Is there a reason for photodynamic therapy to not cause cancer if mobile phones might? I don't want to open a debate about whether cell phones can cause cancer,
I read the thread: Could cell-phone radiation cause cancer?
For the sake of this question let's assume there's a chance for cell-phones
to increase chances of cancer
Now, visible light is higher frequency and higher energy radiation than mobile phones,
You can take a look at the spectrum of elctromagnetic radiation: http://en.wikipedia.org/wiki/File:EM_spectrum.svg
I'm thinking of going to photodynamic therapy (it's a form of treatment that uses intense visible light for skin conditions - including acne)
Now, if visible light is higher frequency & higher energy than radio
waves, is there a reason that this kind of treatment would not raise
risk of cancer if cell-phones might?
these are some specifics about the light used (it is blue light):
Blue Intensity: 26273.0 uW/cm2 
Blue Peak Wavelength: 415.20 nm
Thanx a lot to anyone giving thought to this question.
 A: There is also no reason to correlate cell phone "radiation" to blue laser "radiation" - just because they are both electro-magnetic.
ps. 26273.0 uW/cm2 is 260W/m^2, if you go outside you receive about 1300 W/m^2 from the big nuclear reaction in the sky so I wouldn't be too convinced about the effectiveness of the  "intense blue light" therapy
Edit:
The danger from a source depends on the wavelength (how the electromagnetic radiation interacts with your body) and the power level ( how much of it is there ).
A cell phone uses low energy microwaves which don't interact strongly with your body so there is very little chance of them having any effect.

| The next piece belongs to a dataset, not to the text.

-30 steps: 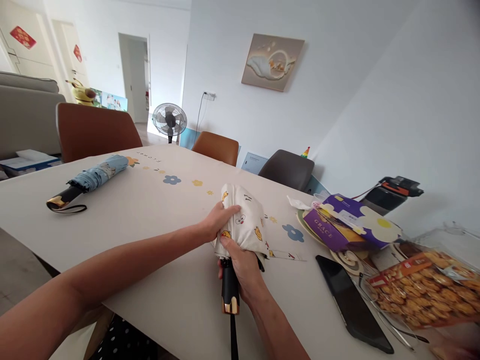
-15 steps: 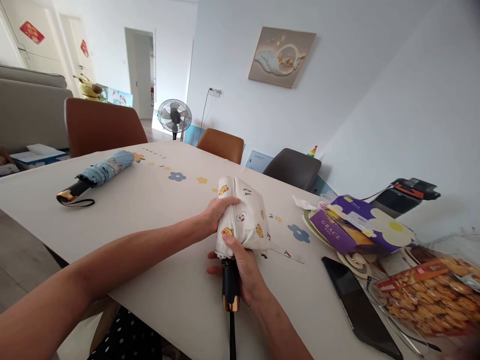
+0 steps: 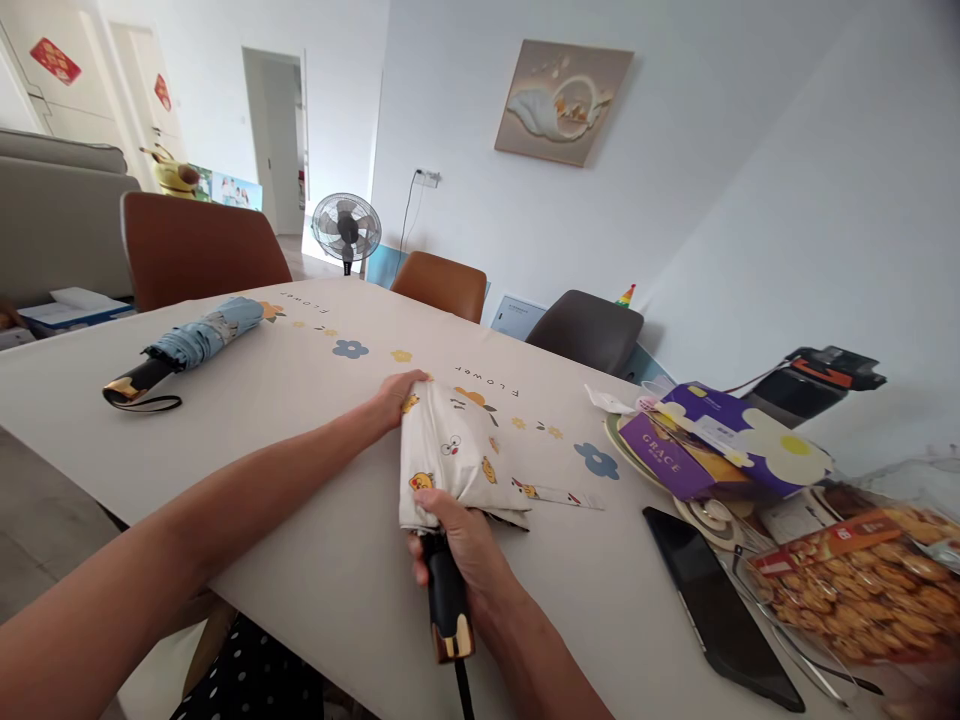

In addition the power of a cell phone is tiny - 0.01% of the power of a microwave oven.
Blue light is potentially more harmful if it has enough energy (depending how blue) to affect chemical bonds. Ultraviolet (very blue) light has enough energy to break molecules apart and so can be dangers, which is why you get sunburn. Light of longer wavelengths can only damage you by the heating effect so you need a lot more light to cause any harm.  So the infrared light from your stove doesn't harm you, but an industrial cutting laser at the same wavelength can cut you in half.
I don't know what wavelength the 'therapy' uses, but if it is ultraviolet then a small amount of power could be harmful (ie sunburn), if it is visible blue then they would need to have very high levels of power to do any harm - by simply cooking you (like cell phones!).
Of course if the light is too long a wavelength and too low a power to have any effect on you - then exactly what is the point of the treatment?
A: There is no way to answer this question, because nobody has ever proposed a plausible mechanism by which cell phones could cause cancer. In fact, cell phones don't cause cancer. We know they don't cause cancer because (1) there is no plausible mechanism, (2) studies in humans that claim a non-null result don't show a dose-response, and (3) animal studies show no effects.
The reason frequency would be relevant would be that photons above a certain frequency are ionizing. For frequencies too low to be ionizing, there is no particular reason to believe that higher frequencies would be more harmful. Without a physical mechanism, there is simply no scientific way to approach this question.